Do people really want to read AI-generated product recommendations?
When it comes to predictions about how AI will impact the media industry, there’s this widespread assumption the technology will eventually replace a lot of the SEO-optimized content that’s monetized with affiliate marketing. Most of this content, of course, consists of product recommendations and reviews.
Jon Steinberg, the CEO of publishing conglomerate Future, did a good job of throwing cold water on this prediction:
"I am confident that when people are researching a $500 graphics card, a $700 dress to wear for the spring on one of our fashion sites, like Marie Claire or Who What Wear, they’re going to want to read product guides and reviews and not just rely on a bunch of Google boxes."
I have to agree. I don't think people will trust an AI for product recommendations. They'll want to read a review from someone who has actually held the product in their hands.

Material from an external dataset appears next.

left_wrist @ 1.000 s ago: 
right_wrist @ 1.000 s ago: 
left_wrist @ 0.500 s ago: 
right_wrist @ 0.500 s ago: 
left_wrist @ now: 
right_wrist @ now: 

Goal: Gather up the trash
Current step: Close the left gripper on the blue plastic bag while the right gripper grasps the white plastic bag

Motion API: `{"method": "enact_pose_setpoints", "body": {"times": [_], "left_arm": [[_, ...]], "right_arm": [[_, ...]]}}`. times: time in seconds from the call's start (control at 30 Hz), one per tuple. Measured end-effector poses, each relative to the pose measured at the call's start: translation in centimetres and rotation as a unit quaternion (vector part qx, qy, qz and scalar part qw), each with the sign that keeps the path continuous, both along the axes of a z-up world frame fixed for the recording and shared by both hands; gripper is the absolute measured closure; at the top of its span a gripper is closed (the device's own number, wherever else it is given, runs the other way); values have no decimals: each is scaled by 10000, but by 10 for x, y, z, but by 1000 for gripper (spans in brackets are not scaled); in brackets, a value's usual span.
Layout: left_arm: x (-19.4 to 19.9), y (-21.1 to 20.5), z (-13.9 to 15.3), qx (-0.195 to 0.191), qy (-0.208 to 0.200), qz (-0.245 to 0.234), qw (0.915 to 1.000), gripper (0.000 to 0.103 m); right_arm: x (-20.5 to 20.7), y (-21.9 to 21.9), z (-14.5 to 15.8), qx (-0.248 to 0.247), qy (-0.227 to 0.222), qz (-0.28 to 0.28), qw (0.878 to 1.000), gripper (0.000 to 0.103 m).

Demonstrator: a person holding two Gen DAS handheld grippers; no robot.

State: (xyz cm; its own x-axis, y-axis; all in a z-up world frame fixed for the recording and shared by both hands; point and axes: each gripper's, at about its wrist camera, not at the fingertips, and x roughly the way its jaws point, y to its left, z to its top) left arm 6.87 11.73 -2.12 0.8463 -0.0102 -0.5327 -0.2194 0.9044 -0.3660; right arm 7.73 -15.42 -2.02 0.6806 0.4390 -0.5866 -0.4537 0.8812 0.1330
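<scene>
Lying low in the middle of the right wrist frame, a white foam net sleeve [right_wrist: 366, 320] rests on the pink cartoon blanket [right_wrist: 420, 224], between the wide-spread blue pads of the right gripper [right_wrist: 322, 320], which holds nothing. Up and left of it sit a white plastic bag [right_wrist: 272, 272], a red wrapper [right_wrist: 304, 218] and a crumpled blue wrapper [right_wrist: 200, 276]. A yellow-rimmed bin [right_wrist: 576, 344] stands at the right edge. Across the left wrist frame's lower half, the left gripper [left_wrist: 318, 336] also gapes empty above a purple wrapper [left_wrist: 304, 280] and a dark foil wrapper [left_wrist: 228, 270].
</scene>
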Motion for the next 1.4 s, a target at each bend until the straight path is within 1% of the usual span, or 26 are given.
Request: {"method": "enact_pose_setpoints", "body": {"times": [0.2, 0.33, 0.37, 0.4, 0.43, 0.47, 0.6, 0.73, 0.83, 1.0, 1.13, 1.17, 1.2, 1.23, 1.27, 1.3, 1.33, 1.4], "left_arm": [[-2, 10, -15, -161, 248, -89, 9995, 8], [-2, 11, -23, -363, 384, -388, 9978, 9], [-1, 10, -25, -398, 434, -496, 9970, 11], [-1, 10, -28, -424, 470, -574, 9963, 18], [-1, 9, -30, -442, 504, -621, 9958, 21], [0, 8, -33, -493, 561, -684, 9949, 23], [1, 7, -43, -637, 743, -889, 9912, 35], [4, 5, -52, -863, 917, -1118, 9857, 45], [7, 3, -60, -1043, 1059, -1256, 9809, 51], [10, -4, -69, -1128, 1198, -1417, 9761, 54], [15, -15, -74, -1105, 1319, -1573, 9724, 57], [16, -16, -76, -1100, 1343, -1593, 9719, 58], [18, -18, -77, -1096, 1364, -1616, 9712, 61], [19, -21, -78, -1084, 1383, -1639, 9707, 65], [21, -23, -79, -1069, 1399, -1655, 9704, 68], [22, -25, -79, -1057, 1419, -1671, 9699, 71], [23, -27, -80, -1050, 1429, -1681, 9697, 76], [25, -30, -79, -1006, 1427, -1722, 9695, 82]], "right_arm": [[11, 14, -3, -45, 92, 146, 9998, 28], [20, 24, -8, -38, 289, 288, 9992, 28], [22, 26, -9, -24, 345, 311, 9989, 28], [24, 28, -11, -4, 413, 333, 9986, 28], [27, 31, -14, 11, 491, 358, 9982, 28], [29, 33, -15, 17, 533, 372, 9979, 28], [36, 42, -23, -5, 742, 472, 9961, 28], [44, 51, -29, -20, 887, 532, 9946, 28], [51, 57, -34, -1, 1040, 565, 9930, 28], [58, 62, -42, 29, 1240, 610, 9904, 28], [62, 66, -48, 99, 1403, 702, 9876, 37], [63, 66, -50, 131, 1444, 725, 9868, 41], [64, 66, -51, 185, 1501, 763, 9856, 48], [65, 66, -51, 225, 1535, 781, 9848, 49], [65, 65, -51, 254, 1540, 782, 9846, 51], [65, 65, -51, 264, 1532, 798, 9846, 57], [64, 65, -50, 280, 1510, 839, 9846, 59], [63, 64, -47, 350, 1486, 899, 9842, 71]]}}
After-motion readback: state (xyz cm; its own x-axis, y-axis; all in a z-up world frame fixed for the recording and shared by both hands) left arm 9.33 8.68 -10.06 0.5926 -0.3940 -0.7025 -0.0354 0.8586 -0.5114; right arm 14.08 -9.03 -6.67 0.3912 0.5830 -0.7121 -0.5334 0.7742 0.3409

I’m looking for more media entrepreneurs to feature on my newsletter and podcast
One of the things I really pride myself on is that I don’t just focus this newsletter on covering the handful of mainstream media companies that every other industry outlet features. Instead, I go the extra mile to find and interview media entrepreneurs who have been quietly killing it behind the scenes. In most cases, the operators I feature have completely bootstrapped their outlets.

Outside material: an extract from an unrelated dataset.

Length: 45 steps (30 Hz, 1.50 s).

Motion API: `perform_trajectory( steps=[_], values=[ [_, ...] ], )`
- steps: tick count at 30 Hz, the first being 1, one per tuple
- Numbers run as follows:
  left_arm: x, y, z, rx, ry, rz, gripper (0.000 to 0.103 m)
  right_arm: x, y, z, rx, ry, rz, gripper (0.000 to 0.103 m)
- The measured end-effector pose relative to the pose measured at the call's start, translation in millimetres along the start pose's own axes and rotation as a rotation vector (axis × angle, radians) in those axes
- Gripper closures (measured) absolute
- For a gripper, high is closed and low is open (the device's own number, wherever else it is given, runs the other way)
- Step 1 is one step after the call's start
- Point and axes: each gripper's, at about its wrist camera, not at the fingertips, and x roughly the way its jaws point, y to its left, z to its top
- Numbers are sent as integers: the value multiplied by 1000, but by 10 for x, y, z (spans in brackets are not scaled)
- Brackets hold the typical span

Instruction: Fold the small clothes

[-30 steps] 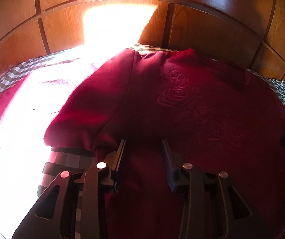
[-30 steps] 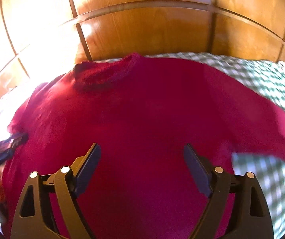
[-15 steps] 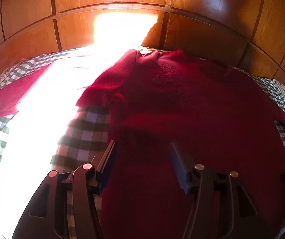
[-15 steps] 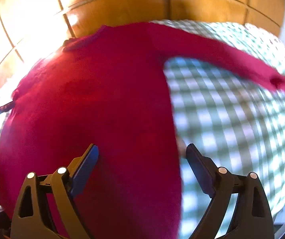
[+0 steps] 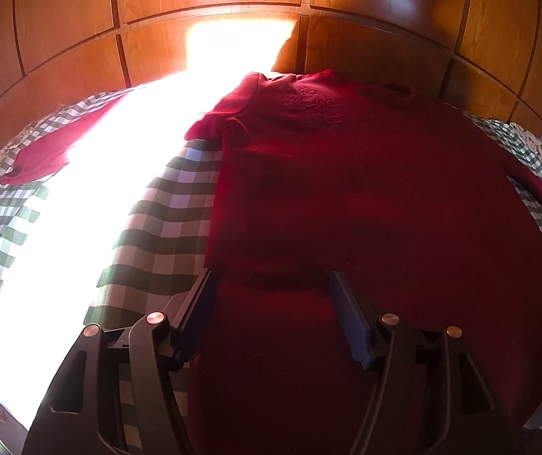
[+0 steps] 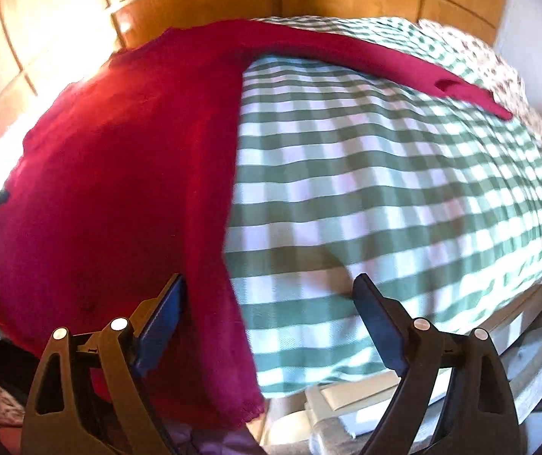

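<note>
Bed: I'm seeing green-checked cover, sunlight glaring across its left half.
Room: wooden panelling is standing behind.
Sweater: red sweater is lying flat on the cover.
Left gripper: fingers are opening over the hem, gripping nothing.
Right gripper: fingers are standing wide, empty, straddling the sweater's edge.

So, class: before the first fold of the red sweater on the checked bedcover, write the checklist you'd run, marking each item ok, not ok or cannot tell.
1. Red sweater spread flat, front up: ok.
2. Both sleeves laid out: ok; left sleeve, right sleeve.
3. Left gripper free of cloth: ok; jaws opening, pads not pressing.
4. Right gripper open: ok, side edge of the sweater between its fingers.
5. Hem flat: cannot tell, it hangs over the bed edge.
6. Checked bedcover smooth: ok.
</note>
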Motion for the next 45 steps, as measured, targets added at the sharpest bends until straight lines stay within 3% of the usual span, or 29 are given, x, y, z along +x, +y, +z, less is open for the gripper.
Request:
perform_trajectory(
  steps=[3,10,14,16,20,21,23,24,25,32,39,45],
  values=[
    [-25,-99,110,-17,12,-16,32,-42,-296,184,138,-53,10,18],
    [79,-209,143,12,38,10,22,132,-1355,777,564,-178,4,46],
    [115,-217,184,-5,55,16,19,304,-1965,1089,843,-253,58,47],
    [126,-214,189,-17,63,21,18,378,-2135,1225,912,-270,79,47],
    [144,-247,221,-21,66,31,18,562,-2384,1477,991,-265,31,50],
    [147,-254,227,-19,65,32,18,611,-2441,1553,988,-251,1,55],
    [144,-267,248,-13,64,29,18,666,-2490,1671,960,-223,-60,86],
    [135,-281,254,-11,60,24,19,663,-2494,1756,922,-212,-93,94],
    [126,-285,264,-10,57,14,20,624,-2433,1854,869,-219,-117,96],
    [90,-345,394,-8,40,-70,20,283,-1805,2367,557,-319,-16,96],
    [12,-351,517,-44,19,-180,21,56,-479,2912,256,-379,191,96],
    [37,-271,632,-95,16,-227,21,328,832,3044,33,-315,334,96]
  ],
)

In that vein, I’m looking for even more entrepreneurs to feature. Specifically, I’m looking for people succeeding in these areas:
Niche news sites
Video channels like YouTube, TikTok, and Instagram Reels
Interested in speaking to me? You can find my contact info over here. (please don’t simply hit reply to this newsletter because that’ll go to a different email address. )
The resiliency of live blogs
Press Gazette assembled a panel of executives from several major publishers, and nearly all agreed that news consumers still love live blogs during breaking news events:
BBC News executive news editor Nathalie Malinarich said the live blog format “works better than ever” for the corporation, as the audience has come to expect them immediately after an event breaks. “We’ve worked quite hard to get the newsroom to feel that way.”
They are continuing to see a “big growth in audiences coming to our live pages,” she said, including among younger audiences.
I remember working at US News & World Report in 2012 and our traffic going bonkers as we live blogged the presidential debates.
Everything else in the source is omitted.